"It is the voice of the Great Spirit--it is the voice of the Great Spirit!" exclaimed each of the chiefs. And Black Eagle, casting from him the tomahawk, took Walter in his arms, saying, in a low voice,--
"My son, my son!"
Otaitsa advanced a step towards them; but, before she reached her father, her sight grew dim, and she fell fainting at his feet.
[CHAPTER XLI.]
The din of preparation was heard in the great castle of the Oneidas. With the first light of morning numerous small bands began to pour in, summoned secretly long before, to hold a war-council, and to march against the enemy.
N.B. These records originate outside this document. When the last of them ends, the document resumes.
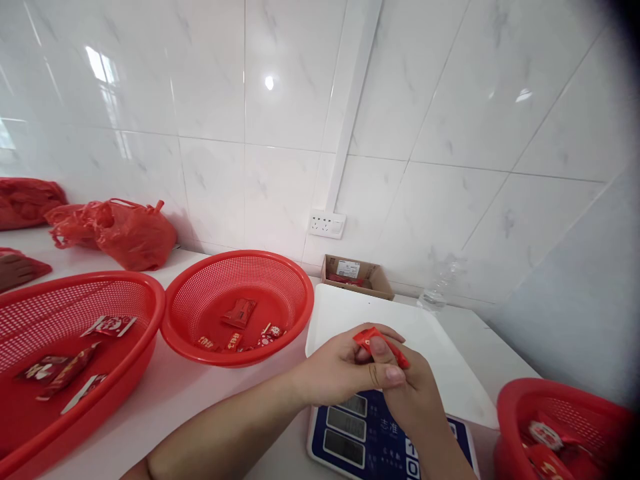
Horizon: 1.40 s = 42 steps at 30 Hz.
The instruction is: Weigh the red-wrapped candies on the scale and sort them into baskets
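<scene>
Spanning the view, the white bench (165, 400) carries a large red basket (60, 307) at left with a few packets (107, 325) inside, then a round red basket (240, 273) just beside it. A weighing scale (320, 443) with white tray (345, 313) stands right of these. Above its display (346, 423), the left grip (345, 370) and right grip (415, 393) meet, both clamped on a small red packet (364, 337), held just over the tray's near edge.

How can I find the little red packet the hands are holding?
Find the weighing scale with the white tray and blue front. Just above it, the left hand and right hand meet. The red packet is pinched between them, unlike the loose packets lying in the red baskets.
</scene>
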Motion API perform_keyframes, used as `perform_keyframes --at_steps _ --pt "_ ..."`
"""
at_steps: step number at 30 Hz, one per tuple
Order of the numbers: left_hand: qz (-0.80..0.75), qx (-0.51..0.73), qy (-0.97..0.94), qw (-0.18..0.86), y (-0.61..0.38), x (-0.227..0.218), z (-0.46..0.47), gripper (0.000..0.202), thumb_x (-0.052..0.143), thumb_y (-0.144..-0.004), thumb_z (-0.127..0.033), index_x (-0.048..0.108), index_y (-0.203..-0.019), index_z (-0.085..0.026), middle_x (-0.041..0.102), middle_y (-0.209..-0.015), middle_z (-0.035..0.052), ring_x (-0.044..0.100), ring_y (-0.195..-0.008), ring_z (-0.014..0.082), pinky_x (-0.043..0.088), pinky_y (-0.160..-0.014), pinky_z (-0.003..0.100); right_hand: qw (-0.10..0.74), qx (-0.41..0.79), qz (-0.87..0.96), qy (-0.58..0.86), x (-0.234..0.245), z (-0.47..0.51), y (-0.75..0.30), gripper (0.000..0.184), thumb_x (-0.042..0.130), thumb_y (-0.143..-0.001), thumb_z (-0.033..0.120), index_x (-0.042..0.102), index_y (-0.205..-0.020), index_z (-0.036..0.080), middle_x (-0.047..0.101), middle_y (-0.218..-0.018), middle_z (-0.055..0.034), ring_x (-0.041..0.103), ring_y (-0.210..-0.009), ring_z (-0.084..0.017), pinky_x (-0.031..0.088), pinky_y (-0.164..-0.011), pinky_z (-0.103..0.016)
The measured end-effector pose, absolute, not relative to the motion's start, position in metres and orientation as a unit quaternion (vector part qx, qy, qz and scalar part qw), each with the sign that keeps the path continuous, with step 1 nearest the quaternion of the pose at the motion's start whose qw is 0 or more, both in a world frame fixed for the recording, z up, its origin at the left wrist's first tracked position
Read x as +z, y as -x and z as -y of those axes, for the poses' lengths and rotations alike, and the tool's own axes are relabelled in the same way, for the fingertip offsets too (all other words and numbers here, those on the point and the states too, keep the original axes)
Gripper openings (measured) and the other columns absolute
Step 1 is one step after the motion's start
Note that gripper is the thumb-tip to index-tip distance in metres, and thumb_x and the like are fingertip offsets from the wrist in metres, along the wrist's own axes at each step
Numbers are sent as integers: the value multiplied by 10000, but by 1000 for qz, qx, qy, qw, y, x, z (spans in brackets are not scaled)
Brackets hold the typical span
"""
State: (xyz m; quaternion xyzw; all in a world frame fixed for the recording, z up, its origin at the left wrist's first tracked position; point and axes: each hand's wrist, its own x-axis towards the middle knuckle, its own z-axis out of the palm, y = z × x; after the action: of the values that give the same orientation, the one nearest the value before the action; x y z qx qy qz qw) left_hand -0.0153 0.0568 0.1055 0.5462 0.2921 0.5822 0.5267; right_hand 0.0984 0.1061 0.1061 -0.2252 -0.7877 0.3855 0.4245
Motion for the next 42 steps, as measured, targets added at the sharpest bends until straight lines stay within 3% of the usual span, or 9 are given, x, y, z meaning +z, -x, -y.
perform_keyframes --at_steps 3,5,9,14,20,25,33,37,42 --pt "-314 580 -553 509 15 106 -58 680 630 -732 -611 539 -1239 -166 591 -1023 101 558 -928 201 419 -915 378 438 409 761 247 103 -109 -96 561 395 -855 649 522 -522 216 562 -516 -17 544 -518 -173 449 -497 -280" --pt "-345 586 -544 491 14 106 -58 669 514 -792 -651 548 -1260 -175 588 -965 81 541 -805 154 444 -817 320 450 419 744 261 99 -110 -95 591 349 -857 676 461 -500 218 514 -486 -9 476 -464 -148 424 -458 -270" --pt "-363 608 -522 476 14 103 -60 558 419 -876 -600 606 -1222 -204 589 -850 46 460 -636 103 411 -658 259 427 394 776 246 100 -112 -96 592 311 -873 670 447 -509 223 496 -499 -13 460 -478 -147 407 -456 -272" --pt "-330 641 -486 493 15 101 -64 491 471 -876 -545 652 -1156 -184 622 -878 73 456 -646 114 388 -659 268 410 303 822 256 108 -108 -97 535 335 -907 584 479 -537 226 525 -529 -21 495 -533 -165 413 -514 -286" --pt "-323 639 -482 505 14 103 -63 444 498 -873 -508 682 -1112 -181 614 -818 61 459 -667 125 394 -722 285 444 309 803 252 108 -103 -95 492 385 -899 555 416 -528 233 453 -486 14 419 -474 -141 365 -473 -269" --pt "-298 634 -480 528 11 103 -61 533 386 -907 -554 660 -1153 -168 640 -957 95 464 -695 129 389 -737 295 490 299 781 246 104 -102 -94 471 421 -910 483 398 -513 230 395 -470 32 371 -442 -126 314 -436 -262" --pt "-293 637 -482 525 12 103 -62 583 409 -886 -591 695 -1092 -126 638 -841 93 414 -648 118 347 -657 273 516 246 796 200 104 -98 -92 392 420 -925 350 465 -558 220 462 -468 29 426 -427 -127 339 -449 -262" --pt "-291 640 -480 525 14 103 -61 563 464 -862 -587 697 -1092 -129 618 -838 86 420 -656 119 340 -644 265 501 262 802 193 101 -100 -94 389 434 -923 369 477 -567 217 481 -485 23 441 -453 -129 343 -448 -253" --pt "-314 618 -485 533 19 103 -62 562 501 -838 -586 689 -1110 -132 615 -828 82 442 -619 112 354 -650 274 470 337 796 179 107 -104 -97 523 416 -896 539 460 -494 208 481 -461 10 438 -447 -124 353 -432 -247"
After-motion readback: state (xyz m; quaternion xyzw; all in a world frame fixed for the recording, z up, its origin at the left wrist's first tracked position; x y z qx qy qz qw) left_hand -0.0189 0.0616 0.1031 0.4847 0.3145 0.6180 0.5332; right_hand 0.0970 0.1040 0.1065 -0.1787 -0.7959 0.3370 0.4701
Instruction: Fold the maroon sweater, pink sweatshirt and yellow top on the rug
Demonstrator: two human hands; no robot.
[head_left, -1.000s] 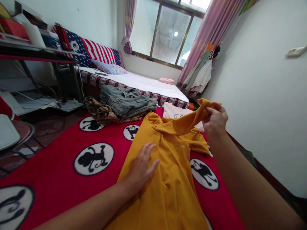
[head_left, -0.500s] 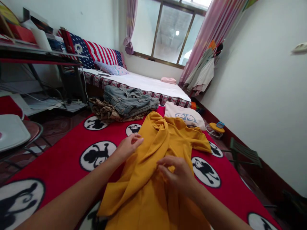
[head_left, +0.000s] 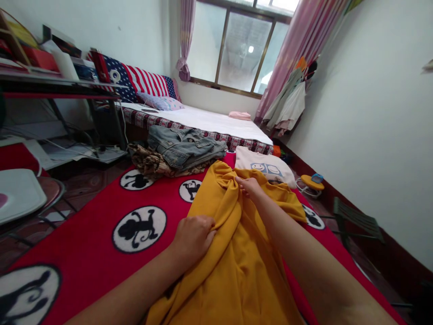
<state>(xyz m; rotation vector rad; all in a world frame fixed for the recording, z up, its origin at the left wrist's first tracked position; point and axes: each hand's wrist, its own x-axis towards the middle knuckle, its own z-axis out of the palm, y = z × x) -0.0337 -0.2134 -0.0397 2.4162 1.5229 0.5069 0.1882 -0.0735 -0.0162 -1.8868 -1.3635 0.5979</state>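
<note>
A mustard-yellow shirt (head_left: pixel 243 253) lies rumpled on a red blanket with black monkey medallions (head_left: pixel 101 221). My left hand (head_left: pixel 192 234) is closed on a fold at the shirt's left edge. Farther up, my right hand (head_left: pixel 249 186) pinches the yellow cloth near the collar. Both forearms reach in from the bottom of the view.
A folded denim jacket (head_left: pixel 184 145) sits on a brown patterned garment (head_left: pixel 149 163) at the blanket's far edge, beside a pale pink shirt with smiley faces (head_left: pixel 264 167). A bed (head_left: pixel 209 122) stands under the window. A desk (head_left: pixel 57 85) is left, a green folding chair (head_left: pixel 355 221) right.
My right hand moved from the shirt's middle up to near its collar. My left hand came nearer and closed on the left fold. The shirt now lies more bunched lengthwise.
</note>
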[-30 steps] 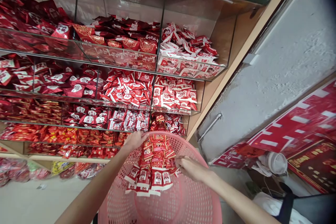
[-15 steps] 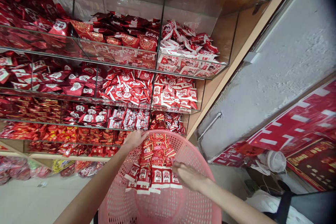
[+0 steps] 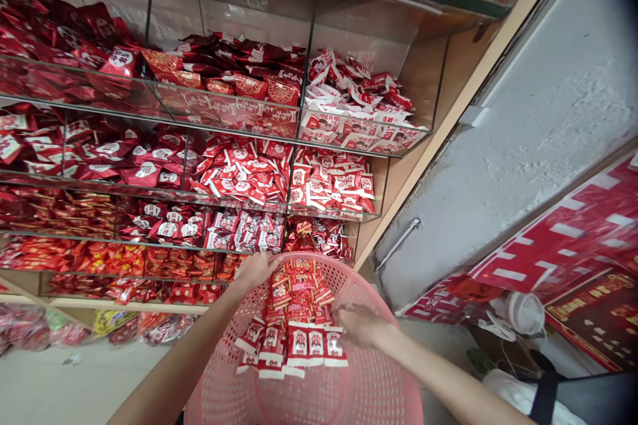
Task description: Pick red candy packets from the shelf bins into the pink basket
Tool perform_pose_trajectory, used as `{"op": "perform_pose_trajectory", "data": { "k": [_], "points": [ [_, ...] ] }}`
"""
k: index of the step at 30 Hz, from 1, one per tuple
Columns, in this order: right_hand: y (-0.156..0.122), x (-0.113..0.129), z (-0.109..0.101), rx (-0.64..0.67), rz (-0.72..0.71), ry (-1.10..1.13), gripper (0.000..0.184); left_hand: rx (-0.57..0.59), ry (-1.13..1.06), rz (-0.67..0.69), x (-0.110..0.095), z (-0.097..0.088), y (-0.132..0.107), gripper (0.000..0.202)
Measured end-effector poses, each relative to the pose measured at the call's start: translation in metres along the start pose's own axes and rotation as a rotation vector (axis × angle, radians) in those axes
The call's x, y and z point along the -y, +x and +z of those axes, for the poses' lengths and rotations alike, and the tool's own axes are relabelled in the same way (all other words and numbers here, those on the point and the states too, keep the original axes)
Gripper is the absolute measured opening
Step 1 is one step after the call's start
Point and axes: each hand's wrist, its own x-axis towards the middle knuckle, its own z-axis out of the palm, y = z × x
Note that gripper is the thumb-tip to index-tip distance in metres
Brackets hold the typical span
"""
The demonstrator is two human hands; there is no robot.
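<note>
My left hand [image 3: 256,269] is wrapped round the far-left rim of a pink perforated plastic basket [image 3: 393,405]. Inside, small red candy packets [image 3: 300,311] lie in rows on the far wall. Several red-and-white packets [image 3: 315,344] lie side by side at the near end of these rows, and a looser group [image 3: 272,343] sits to their left. My right hand [image 3: 359,325] hovers in the basket just right of the packets, smeared by motion. Its fingers do not show clearly, nor whether anything is in them.
Beyond the basket rises a shelf of clear-fronted bins [image 3: 239,109] full of red packets. A wooden side post [image 3: 428,139] and a grey wall [image 3: 538,106] stand to the right. A white fan [image 3: 526,312] is at the lower right. Bagged goods [image 3: 164,329] lie under the shelf.
My right hand has drawn slightly right and away from the rightmost red-and-white packet, which now shows fully. My left hand keeps its hold on the rim. The view has shifted a little.
</note>
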Motion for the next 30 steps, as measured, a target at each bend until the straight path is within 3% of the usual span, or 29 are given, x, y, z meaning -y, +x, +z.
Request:
{"op": "perform_pose_trajectory", "data": {
  "k": [2, 7, 12, 16, 20, 26, 30],
  "points": [
    [-0.005, -0.001, -0.039, -0.107, -0.067, -0.008, 0.016, 0.000, -0.005, -0.003, 0.001, 0.000, 0.000, 0.065],
    [-0.013, -0.005, -0.138, -0.601, -0.121, -0.026, 0.021, -0.019, -0.016, 0.009, 0.002, 0.000, -0.001, 0.067],
    [-0.002, -0.020, -0.199, -0.979, 0.204, -0.063, 0.023, -0.021, -0.021, -0.001, 0.003, 0.002, 0.001, 0.063],
    [0.019, -0.032, -0.213, -0.986, 0.414, -0.101, 0.034, -0.026, -0.032, 0.007, 0.005, 0.003, 0.001, 0.062],
    [0.036, -0.035, -0.210, -0.967, 0.457, -0.182, 0.035, -0.028, -0.016, 0.013, 0.004, 0.002, 0.001, 0.062],
    [0.043, -0.038, -0.205, -1.062, 0.384, -0.181, 0.036, -0.032, -0.010, 0.012, 0.005, 0.004, 0.002, 0.059],
    [0.039, -0.041, -0.201, -1.189, 0.203, -0.019, 0.043, -0.026, -0.025, 0.013, 0.005, 0.003, 0.001, 0.060]
  ]
}}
Before noon, larger bands began to appear, led by several of the noted warriors of the nation; and one very numerous body, coming across the lake in a little fleet of canoes, brought with them a great quantity of baggage, in the shape of tents and provisions, with women and even children.
The scene which took place when all were assembled, in number more than a thousand, is perfectly indescribable. Nor shall I attempt to give a picture of it. A long period of peace seemed only to have given the western warriors a sort of thirst for war; and their joy at the unburying of the hatchet and the march against an enemy brought forth demonstrations which, to any civilized eye, would have appeared perfectly frantic. Screaming, shouting, singing, dancing, striking the war-posts with their tomahawks, and shaking their rifles in the air, they seemed like beings possessed by some evil spirit; the quiet and grave demeanour was altogether cast aside; and the calmest and most moderate boasted outrageously of deeds done in the past, and which ought to be performed in the coming war.
About an hour after noon, however, a sudden and complete change came over the scene. In an open space before the great lodge, all the chieftains of the different Totems or tribes assembled; and the usual circle was formed around the great war-post of the Black Eagle. The younger warriors gathered in other rows, without the first; and the youths, the women, and the children, beyond them again.
One exception to the usual order took place. The great chief had, on either side of him, one of those both of whom he now called his children. Otaitsa, in her most brilliant apparel, stood upon his left; and Walter Prevost, armed and dressed like the Oneidas, with the sole difference that his head was not shaved like theirs, remained standing throughout the ceremony on his right.
As soon as all movement had ceased, and the stillness of death fell over the whole multitude, Black Eagle, in a speech of powerful eloquence, related all that had occurred on the preceding night, and justified the act of himself and the other chiefs in the eyes of the people. He said that he, himself, and five of his brethren, had been prepared to sacrifice the son of Prevost to atone for the blood of the Snake, and to satisfy the customs of the Oneidas, although each would rather have slain his own son; but that the Great Spirit had spoken by the tongue of his sister, and they had forborne.
When he had done, the Old Cedar rose, but uttered only a few words.